The naive approach would be to iterate through each position and find all other positions with the same value, calculating the sum of distances. However, this would be inefficient with O(n²) complexity.

The key insight is to group all indices by their values first. For each value that appears multiple times, we have a list of indices where it occurs. Now we need to efficiently calculate the sum of distances for each index in this group.

Consider a value that appears at indices [i₁, i₂, i₃, ..., iₖ]. For any index iⱼ in this list, we need to calculate:

  • Sum of distances to all indices on its left: (iⱼ - i₁) + (iⱼ - i₂) + ... + (iⱼ - iⱼ₋₁)
  • Sum of distances to all indices on its right: (iⱼ₊₁ - iⱼ) + (iⱼ₊₂ - iⱼ) + ... + (iₖ - iⱼ)
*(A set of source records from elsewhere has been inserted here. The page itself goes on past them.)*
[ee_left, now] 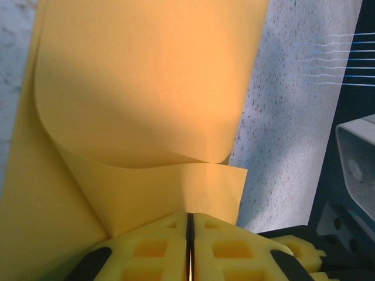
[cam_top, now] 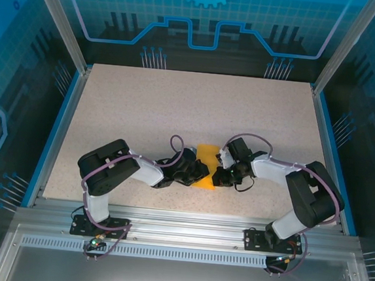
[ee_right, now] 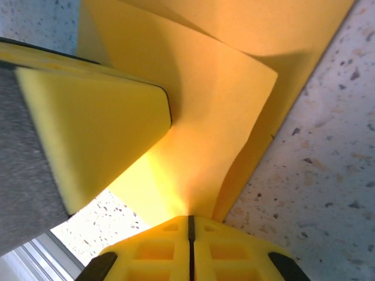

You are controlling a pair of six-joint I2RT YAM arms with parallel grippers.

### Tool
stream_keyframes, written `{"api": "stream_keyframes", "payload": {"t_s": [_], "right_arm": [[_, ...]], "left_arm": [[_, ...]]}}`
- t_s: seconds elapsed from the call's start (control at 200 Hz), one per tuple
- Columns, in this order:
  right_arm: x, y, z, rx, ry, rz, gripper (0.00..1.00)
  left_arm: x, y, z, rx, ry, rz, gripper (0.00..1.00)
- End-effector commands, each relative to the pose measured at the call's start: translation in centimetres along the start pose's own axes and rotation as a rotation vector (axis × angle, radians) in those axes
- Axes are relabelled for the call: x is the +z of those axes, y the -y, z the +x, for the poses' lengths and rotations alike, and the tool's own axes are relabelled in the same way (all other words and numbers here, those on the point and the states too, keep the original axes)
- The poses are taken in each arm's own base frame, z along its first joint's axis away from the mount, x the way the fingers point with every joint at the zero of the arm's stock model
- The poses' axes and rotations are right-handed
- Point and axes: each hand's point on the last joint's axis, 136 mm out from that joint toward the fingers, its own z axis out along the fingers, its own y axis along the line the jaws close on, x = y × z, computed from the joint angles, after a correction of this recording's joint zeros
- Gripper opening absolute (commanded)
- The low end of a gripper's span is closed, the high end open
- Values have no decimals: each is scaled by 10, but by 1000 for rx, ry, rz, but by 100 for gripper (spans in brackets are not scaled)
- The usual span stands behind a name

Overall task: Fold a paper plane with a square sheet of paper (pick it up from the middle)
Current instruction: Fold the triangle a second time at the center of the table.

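the square sheet of paper (cam_top: 207, 160) sits on the speckled table (cam_top: 177, 107), a little right of the middle and toward the near edge, between the two claws. the left gripper (cam_top: 200, 172) reaches in from the left and the right gripper (cam_top: 219, 174) from the right. they face each other across the sheet's near part, close together

in the left wrist view the left gripper (ee_left: 188, 218) has its yellow pads pressed together, with only a thin dark seam between them. the paper's edge runs down into that seam, so it is pinching the sheet. a flap with a square corner rises from the pads. behind it a broader part of the sheet bows over in a smooth curve, not pressed flat. bare table shows to the right of the paper

in the right wrist view the right gripper (ee_right: 190, 221) is likewise clamped narrow, and the paper comes up out of the seam between its pads. the lifted part stands as a slanted flap with one free corner, while another layer lies flat on the table to its right. one yellow finger (ee_right: 94, 129) of the left gripper comes in from the left, its tip against the raised paper
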Motion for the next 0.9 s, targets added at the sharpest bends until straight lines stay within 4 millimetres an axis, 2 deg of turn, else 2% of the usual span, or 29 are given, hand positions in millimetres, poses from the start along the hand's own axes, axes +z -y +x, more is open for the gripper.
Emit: {"api": "stream_keyframes", "payload": {"t_s": [0.0,0.24,0.425,0.485,0.615,0.725,0.895], "right_arm": [[3,8,12,52,-50,13,8],[-7,15,15,75,-35,66,8],[-25,-23,4,2,42,-73,9],[-25,-34,2,-12,46,-120,9],[-18,-44,0,-20,36,-158,10],[-7,-32,0,2,4,-107,10],[4,3,8,105,-38,-51,10]], "left_arm": [[0,-6,3,6,0,-23,12],[-1,-6,2,7,2,-22,12],[-2,-5,2,7,3,-22,12],[-2,-4,2,8,3,-19,12],[-1,-2,1,10,2,-16,12],[-1,-1,2,11,0,-13,12],[-2,0,1,11,1,-11,12]]}}
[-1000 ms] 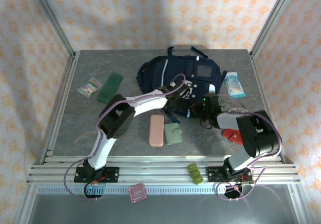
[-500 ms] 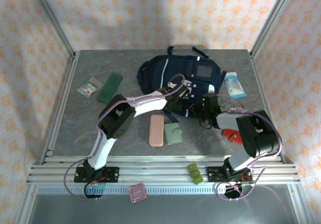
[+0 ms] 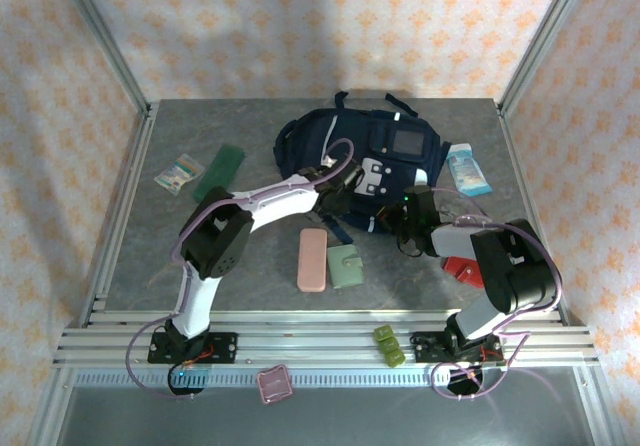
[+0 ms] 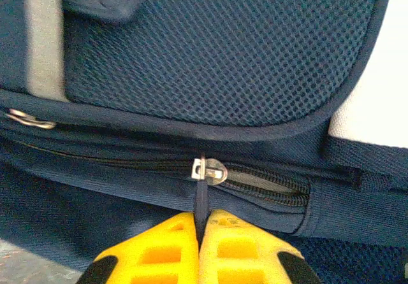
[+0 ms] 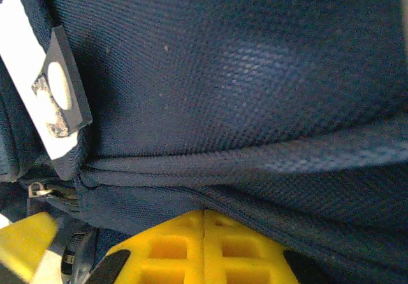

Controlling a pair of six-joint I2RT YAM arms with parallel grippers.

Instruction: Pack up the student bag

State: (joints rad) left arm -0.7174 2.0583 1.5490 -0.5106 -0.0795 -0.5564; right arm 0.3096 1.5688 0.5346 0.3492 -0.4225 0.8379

Instead of recalculating these sums from scratch for each position, we can use a sliding technique. As we move from one index to the next in our sorted list:

  1. Initial calculation for the first index i₁: All other indices are to its right, so we calculate the sum of (i₂ - i₁) + (i₃ - i₁) + ... + (iₖ - i₁).

  2. Moving from index iⱼ to iⱼ₊₁:

    • The left sum increases because all indices to the left are now further away by (iⱼ₊₁ - iⱼ). There are j indices to the left, so left sum increases by (iⱼ₊₁ - iⱼ) * j.
    • The right sum decreases because all indices to the right are now closer by (iⱼ₊₁ - iⱼ). There are (k - j - 1) indices to the right, so right sum decreases by (iⱼ₊₁ - iⱼ) * (k - j - 1).

This transformation allows us to update the sums in O(1) time as we traverse through each group, making the overall solution O(n) time complexity after the initial grouping.

Learn more about Prefix Sum patterns.

Solution Approach

The implementation follows the intuition by using a dictionary to group indices and a sliding technique to efficiently calculate distances:

  1. Group indices by value: Use a defaultdict(list) to store all indices for each unique value in nums. After iterating through the array, d[x] contains a list of all indices where value x appears.

  2. Initialize result array: Create ans array of the same length as nums, initialized with zeros.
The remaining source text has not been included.